We have images from a lot of other collections, such as the Met, Rijksmuseum, Behance, Thingiverse etc. Flickr has more images than any of them by a couple of orders of magnitude, though.

[+] aurelwu|7 years ago|reply
Nice, I have been mostly using bing as search engine for public domain // CC0 images and it worked reasonable well but a search engine specialized on this area is something which is very useful. What I immediately noticed is that when you search for something including "icon" it shows lots of images of religious icons which make sense in a way but it probably not was most people want if they search for "fireball icon" or "mail icon" or "car icon".
[+] kgodey|7 years ago|reply
Thanks for the feedback! A big chunk of our upcoming work will focus on improving search results.
[+] Amorymeltzer|7 years ago|reply
Pretty neat! Another great resource is the 53 million or so files on Wikimedia Commons — https://commons.wikimedia.org/wiki/ — which don't appear to be searched by this. Commons has plenty of material that is PD, so I suppose that is technically out of scope, but it also restricts licenses to CC-BY or CC-BY-SA whereas some of these are NC.
[+] kgodey|7 years ago|reply
Thank you! Wikimedia Commons is our next big priority. We do also index PD content.
[+] cannedslime|7 years ago|reply
It is always nice to have search engines for free stuff. I have minor gripes with the engine.

- Browser navigation doesn't work. Going back doesnt take you to your previous search query.

- Search seems to be solely keyword based? And keywords are kind of hit and miss on many images.

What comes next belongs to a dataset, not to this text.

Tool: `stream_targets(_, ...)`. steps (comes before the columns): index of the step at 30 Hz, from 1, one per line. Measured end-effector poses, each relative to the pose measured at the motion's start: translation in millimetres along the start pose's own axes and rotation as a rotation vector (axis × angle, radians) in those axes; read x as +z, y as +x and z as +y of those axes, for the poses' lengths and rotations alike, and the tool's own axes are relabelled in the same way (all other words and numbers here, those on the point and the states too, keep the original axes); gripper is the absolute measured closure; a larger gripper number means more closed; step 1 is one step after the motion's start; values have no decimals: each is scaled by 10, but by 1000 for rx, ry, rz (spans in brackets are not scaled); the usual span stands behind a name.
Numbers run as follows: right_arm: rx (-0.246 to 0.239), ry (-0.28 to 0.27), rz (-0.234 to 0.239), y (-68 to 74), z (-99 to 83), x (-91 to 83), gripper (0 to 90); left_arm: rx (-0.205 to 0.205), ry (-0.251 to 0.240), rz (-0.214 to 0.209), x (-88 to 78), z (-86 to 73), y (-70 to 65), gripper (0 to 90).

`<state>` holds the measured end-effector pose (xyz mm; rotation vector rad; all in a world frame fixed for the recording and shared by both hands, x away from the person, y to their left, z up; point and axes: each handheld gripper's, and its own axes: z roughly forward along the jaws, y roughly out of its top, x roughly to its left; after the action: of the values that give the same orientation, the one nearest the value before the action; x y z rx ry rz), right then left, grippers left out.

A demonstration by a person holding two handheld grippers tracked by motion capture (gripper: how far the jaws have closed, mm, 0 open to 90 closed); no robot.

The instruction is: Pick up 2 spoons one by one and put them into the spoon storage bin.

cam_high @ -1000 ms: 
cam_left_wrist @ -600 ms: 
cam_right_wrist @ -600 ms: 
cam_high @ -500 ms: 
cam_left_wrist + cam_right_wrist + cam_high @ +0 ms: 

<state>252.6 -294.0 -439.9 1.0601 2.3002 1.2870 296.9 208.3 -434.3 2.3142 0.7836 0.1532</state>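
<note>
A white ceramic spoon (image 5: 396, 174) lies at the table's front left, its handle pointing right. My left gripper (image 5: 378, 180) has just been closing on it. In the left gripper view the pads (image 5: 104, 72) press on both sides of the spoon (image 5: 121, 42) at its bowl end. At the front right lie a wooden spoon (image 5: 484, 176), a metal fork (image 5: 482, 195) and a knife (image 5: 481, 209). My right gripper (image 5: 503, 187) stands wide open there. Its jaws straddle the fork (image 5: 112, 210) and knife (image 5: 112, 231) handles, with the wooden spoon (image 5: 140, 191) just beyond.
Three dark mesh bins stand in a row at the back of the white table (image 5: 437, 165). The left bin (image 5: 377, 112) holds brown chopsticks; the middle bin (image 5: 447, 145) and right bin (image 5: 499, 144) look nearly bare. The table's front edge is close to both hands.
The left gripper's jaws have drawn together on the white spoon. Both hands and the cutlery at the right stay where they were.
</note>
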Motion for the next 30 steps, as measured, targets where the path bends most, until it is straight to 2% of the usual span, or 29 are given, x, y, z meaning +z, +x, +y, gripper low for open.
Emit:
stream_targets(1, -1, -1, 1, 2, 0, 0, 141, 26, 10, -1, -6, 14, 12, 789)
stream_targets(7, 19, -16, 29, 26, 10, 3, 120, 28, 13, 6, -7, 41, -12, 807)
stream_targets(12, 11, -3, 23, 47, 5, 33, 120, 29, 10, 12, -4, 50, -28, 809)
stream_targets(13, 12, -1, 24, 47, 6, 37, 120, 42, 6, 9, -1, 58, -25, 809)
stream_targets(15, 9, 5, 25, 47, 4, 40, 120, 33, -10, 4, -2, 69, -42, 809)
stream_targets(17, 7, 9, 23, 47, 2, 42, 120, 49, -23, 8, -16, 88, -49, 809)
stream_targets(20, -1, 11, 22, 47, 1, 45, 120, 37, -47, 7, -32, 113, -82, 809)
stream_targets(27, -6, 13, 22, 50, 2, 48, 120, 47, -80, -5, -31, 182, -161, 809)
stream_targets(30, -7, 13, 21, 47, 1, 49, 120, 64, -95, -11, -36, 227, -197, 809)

[+] kgodey|7 years ago|reply
Thanks for the feedback, we'll add browser navigation to our list of things to fix. Our search is still pretty naive, a big chunk of our upcoming work will be focused on improving results.
[+] DOsinga|7 years ago|reply
This is cool and it is great that the software is all open source, but randomly clicking around it does seem that an awful lot of images all come from Flickr, with the images even being hosted by Flickr. It seems to me the interface could make the source more clear.
[+] kgodey|7 years ago|reply
Thanks for your feedback! We don't host any of the images, we link people directly to the source. Flickr does have orders of magnitude more images than other providers. We will add making the source more prominent to our list of issues to fix.
[+] 200_OK|7 years ago|reply
This is great. Is this all CC0 or do some of the images have conditions?

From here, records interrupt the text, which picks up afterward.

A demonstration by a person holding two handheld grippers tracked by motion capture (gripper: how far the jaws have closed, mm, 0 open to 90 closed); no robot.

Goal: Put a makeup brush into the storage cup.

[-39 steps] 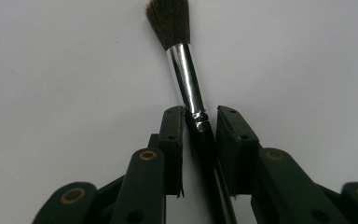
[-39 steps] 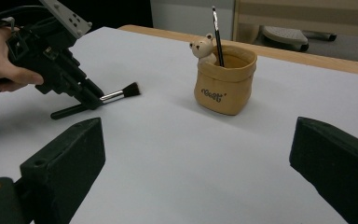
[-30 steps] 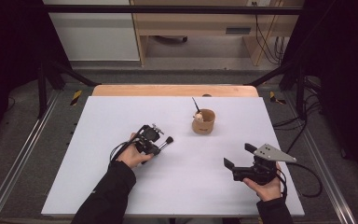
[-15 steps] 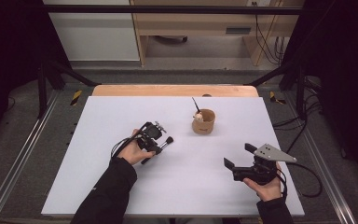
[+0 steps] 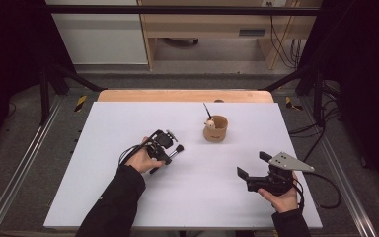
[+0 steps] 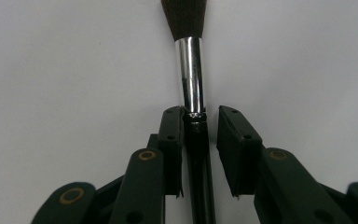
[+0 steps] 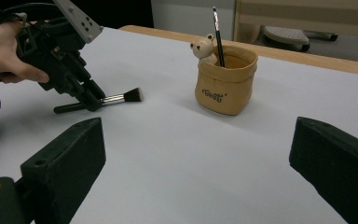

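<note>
A makeup brush (image 5: 178, 148) with a black handle, chrome ferrule and dark bristles lies on the white table (image 5: 128, 202). My left gripper (image 5: 167, 154) is lowered over it and straddles the handle just behind the ferrule. In the left gripper view the brush (image 6: 189, 70) runs up between the jaws of the left gripper (image 6: 198, 113). One pad touches the handle and the other stands a little off it. The jaws have just been closing around the brush. My right gripper (image 5: 253, 165) is held open at the near right with nothing between its fingers (image 7: 65, 158).
A tan pouch-shaped holder (image 5: 215, 130) with a small bear figure stands right of the table's middle. A thin dark stick stands upright in the same holder (image 7: 225, 79). A wooden strip (image 5: 177, 95) runs along the table's far edge.
The left hand has shifted only slightly over the brush, which still lies on the table. The right gripper has not moved.
</note>
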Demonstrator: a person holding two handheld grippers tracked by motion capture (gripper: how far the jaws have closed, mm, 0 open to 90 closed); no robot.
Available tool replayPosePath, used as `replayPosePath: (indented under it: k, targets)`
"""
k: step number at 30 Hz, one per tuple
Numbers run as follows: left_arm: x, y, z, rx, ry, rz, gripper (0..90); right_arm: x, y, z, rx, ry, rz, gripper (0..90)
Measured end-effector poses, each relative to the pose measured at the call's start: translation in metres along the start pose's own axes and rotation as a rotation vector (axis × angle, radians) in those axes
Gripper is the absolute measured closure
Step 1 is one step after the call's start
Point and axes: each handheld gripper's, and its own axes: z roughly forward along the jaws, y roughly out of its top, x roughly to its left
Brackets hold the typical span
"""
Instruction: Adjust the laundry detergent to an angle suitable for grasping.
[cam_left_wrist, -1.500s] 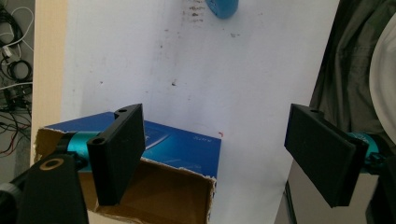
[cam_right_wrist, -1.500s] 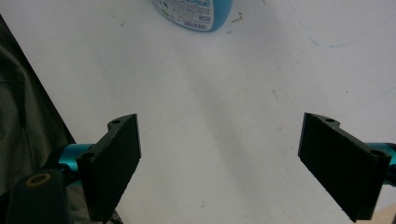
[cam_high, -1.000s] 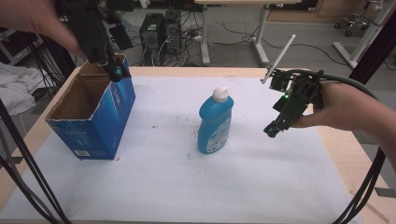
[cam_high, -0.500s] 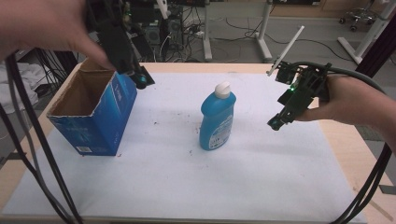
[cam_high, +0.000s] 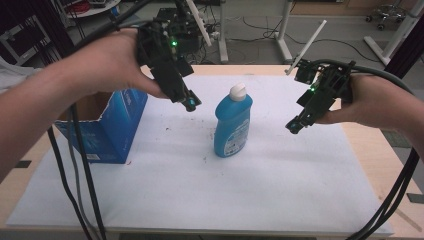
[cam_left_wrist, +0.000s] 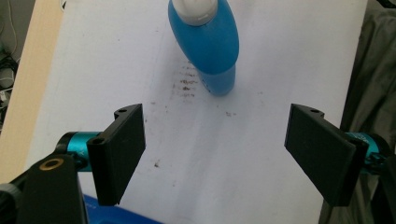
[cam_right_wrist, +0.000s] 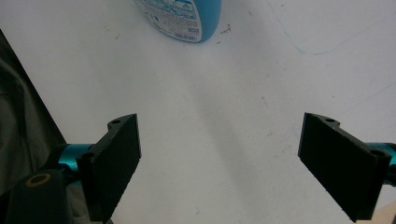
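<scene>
bottle (cam_high: 233, 121) stood upright mid-table on white sheet (cam_high: 280, 190), untouched, right of open blue box (cam_high: 107, 127). we held left gripper (cam_high: 189, 103) and right gripper (cam_high: 295, 125) either side, jaws wide apart, empty. grasp not yet begun; whole job left.

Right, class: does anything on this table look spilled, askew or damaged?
Nothing serious. The blue bottle stands upright and capped, the blue box sits open. Only small dark specks mark the white table cover beside the bottle's base.

Both grippers (cam_high: 190, 104) (cam_high: 295, 125) raised, fingers apart
</scene>
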Motion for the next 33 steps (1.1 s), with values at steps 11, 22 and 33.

My wishlist would include also including videos and music/audio and an API to access it. I'm sure that's a big ask though.

[+] s_y_n_t_a_x|7 years ago|reply
I'd remove the unnecessary animations when loading the images.
[+] kgodey|7 years ago|reply
Thanks for the feedback! This is on our list to do soon, we've had other complaints.
[+] mikece|7 years ago|reply
Neat... though searching on "F-14" returned a lot of yoga images instead of the naval fighter (searching "F14" returned what I was looking for).
[+] kgodey|7 years ago|reply
Thanks for the feedback! Currently the search query parsing is pretty naive and some search terms work far better than others. A big chunk of our work over the next few months is going to be focused on improving search relevance.
[+] tsumnia|7 years ago|reply
Agreed, "ninja" came with a lot of dogs and cats (assumbly named Ninja). And "test" provides a weird assortment of not tests. I'd say filename keyword matching might be dangerous and some measure of image analysis should be made.
[+] reiinakano|7 years ago|reply
I did a search for Flamingo and there were no flamingos...